Surveyed researchers in ecology and evolution research, about public data archiving in repositories such as Dryad. Found considerable resistance. The reasons given by researchers concern what data would be archived and to whom access would be given. The paper gives a list of reasons for objections given by people, and proposes some possible solutions. One of the suggestions is this: "Data could be archived on institutional servers, and the institution and its staff could control access and determine if collaboration is appropriate. [...]. Such institutional databases also allow the preservation of data and their accessibility after the Pl retires." Another idea: "implement data-tracking, allowing data collectors to obtain information on who is using the data and why. For example, any request for data to the Climate Change, Agriculture, and Food Security Data Portal triggers an email to be sent to the PI who deposited the data. Journals should have a rule that no paper is considered where the data users have not corresponded with the data owners and included appropriate acknowledgement of the source of the data within the paper."

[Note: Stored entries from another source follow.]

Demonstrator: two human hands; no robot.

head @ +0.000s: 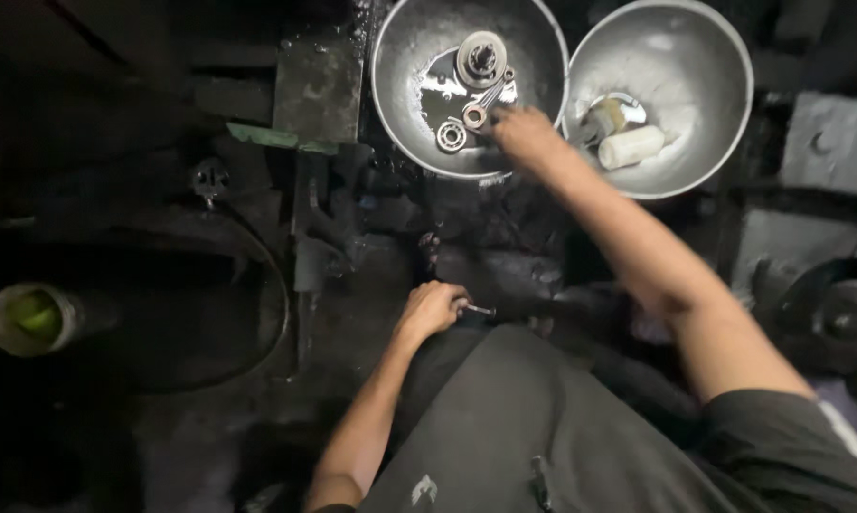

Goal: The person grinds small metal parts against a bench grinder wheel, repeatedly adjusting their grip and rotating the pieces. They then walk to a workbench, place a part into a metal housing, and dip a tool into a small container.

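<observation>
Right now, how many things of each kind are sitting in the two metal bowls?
Left bowl, which the right hand reaches into:
Gear: 1
Bearings: 2, the other
Rod: 1

Right bowl:
White cylinder: 1
Pale bottle: 1

Total: 6

The left hand holds a small metal tool, outside the bowls.

Both metal bowls (pixel 404 95) are cut off by the top edge; the right hand (pixel 523 133) is blurred, its fingertips unclear; the small tool (pixel 476 310) in the left hand (pixel 431 309) is too dark to identify
</observation>
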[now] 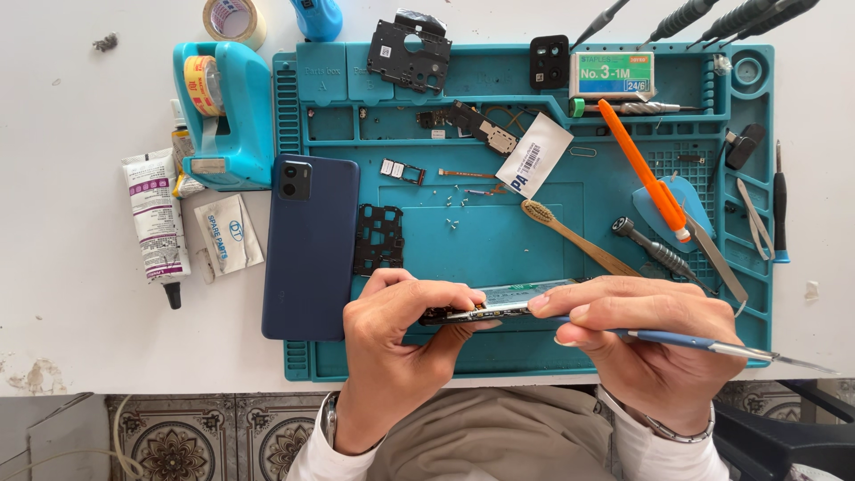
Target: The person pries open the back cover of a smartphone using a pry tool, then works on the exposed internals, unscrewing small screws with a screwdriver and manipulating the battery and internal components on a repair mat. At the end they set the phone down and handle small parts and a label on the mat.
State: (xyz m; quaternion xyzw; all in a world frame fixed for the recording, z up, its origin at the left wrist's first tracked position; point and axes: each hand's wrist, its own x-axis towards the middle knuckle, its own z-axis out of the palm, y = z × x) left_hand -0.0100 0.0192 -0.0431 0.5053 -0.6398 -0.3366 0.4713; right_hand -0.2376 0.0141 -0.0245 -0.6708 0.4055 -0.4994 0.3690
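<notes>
My left hand [396,343] grips the left end of an opened phone body [508,301], held on edge above the teal work mat [499,240]. My right hand [650,343] pinches the phone's right side and also holds blue-handled tweezers [712,346] that point out to the right. The phone's dark blue back cover [310,248] lies flat just left of my left hand. A black plastic inner frame [378,239] rests beside the cover on the mat.
On the mat lie a wooden toothbrush [579,239], an orange knife [646,174], a screwdriver [655,249], several small screws [454,209], a staple box [613,73] and circuit parts [481,125]. A teal tape dispenser [223,116] and a glue tube [156,218] sit left.
</notes>
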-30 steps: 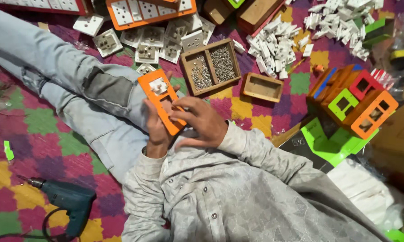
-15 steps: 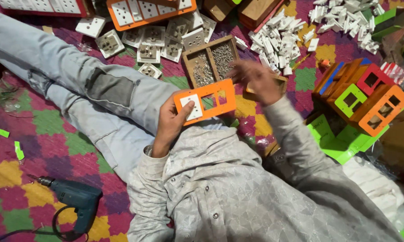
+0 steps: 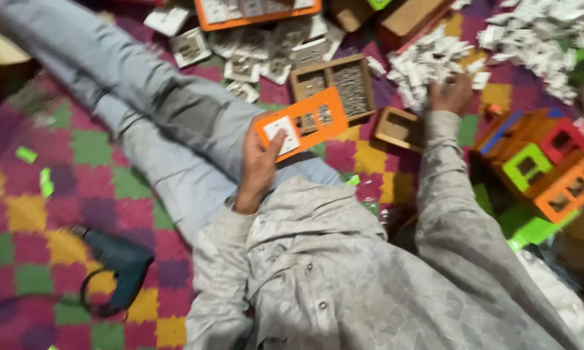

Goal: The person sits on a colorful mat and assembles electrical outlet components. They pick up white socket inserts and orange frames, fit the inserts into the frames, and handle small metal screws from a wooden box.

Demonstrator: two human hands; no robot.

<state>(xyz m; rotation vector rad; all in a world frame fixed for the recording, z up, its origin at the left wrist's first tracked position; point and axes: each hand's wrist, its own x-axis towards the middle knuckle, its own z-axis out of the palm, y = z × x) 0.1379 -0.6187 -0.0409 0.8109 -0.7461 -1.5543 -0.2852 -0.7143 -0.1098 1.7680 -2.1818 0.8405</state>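
Observation:
My left hand [image 3: 261, 170] holds an orange rectangular frame plate [image 3: 303, 119] over my lap, thumb pressed on a white switch module [image 3: 283, 133] seated in its left opening; two other openings are empty. My right hand [image 3: 452, 94] is stretched far out to the pile of white switch modules [image 3: 428, 61] on the floor, fingers down among them. Whether it has closed on one is hidden by blur.
A wooden two-compartment tray of screws [image 3: 334, 85] and a small empty wooden box [image 3: 397, 127] lie ahead. Stacked orange, green and red frames [image 3: 545, 168] sit at right. A teal power drill [image 3: 120, 262] lies at lower left. White modules [image 3: 259, 55] are scattered on the checkered mat [image 3: 26, 214].
My right hand left the orange plate and reached up and right to the white module pile. My left hand turned the plate from upright to nearly level and keeps holding it.

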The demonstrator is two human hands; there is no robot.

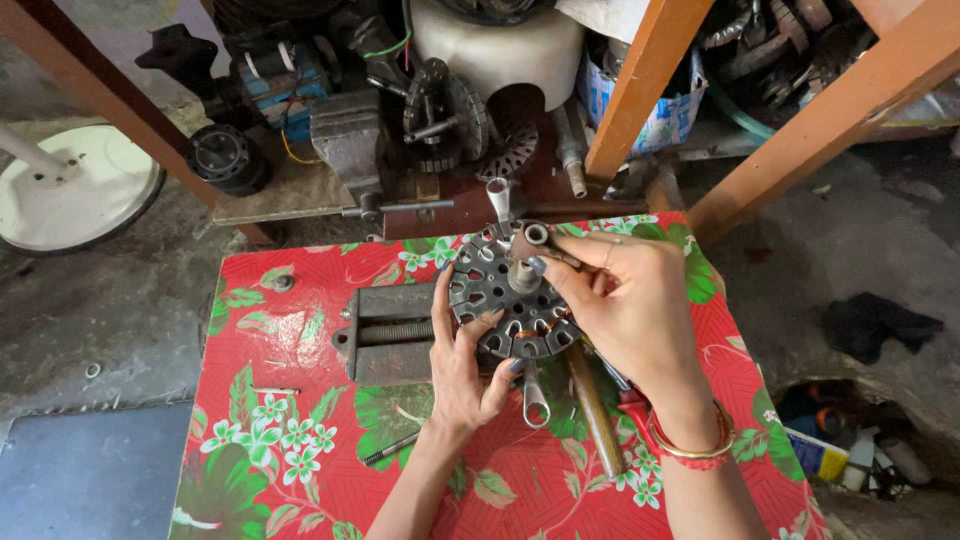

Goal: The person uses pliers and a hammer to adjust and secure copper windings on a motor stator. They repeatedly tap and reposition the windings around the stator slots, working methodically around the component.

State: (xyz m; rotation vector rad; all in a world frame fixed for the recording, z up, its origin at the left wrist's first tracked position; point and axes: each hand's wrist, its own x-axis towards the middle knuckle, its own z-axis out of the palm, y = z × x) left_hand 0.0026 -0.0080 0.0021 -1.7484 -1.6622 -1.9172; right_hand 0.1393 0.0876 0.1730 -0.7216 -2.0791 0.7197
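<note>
core [508, 300] looks heavy, hard metal | left hand [465, 365] grips rim at 7 o'clock | right hand [625, 300] pinches hub

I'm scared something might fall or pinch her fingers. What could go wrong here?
1. The round slotted metal core is held up only by the left hand; if it slips, it could drop onto the small vise or the fingers.
2. The right hand fingertips sit at the centre hub by thin slot edges, which might nick skin.
3. The wooden-handled tool and the wrench lie right under the wrists and could get knocked off the red flowered table.
</note>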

Vines, T. H., Andrew, R. L., Bock, D. G., Franklin, M. T., Gilbert, K. J., Kane, N. C., Moore, J. -S., Moyers, B. T., Renaut, S., & Rennison, D. J. (2013). Mandated data archiving greatly improves access to research data. The FASEB Journal, 27(4), 1304-1308.
Examined the impact of journal policies on the availability of data. Found that when journals required archiving of data, it improves the odds of finding the data online by 1000 times. However, when it is not a requirement, less than 23% of the data was available online. Journals studied focused on evolutionary biology and included BMC Evolutionary Biology and PLoS One. Conclusion: mandatory data deposition rules by journals had the greatest impact on data availability.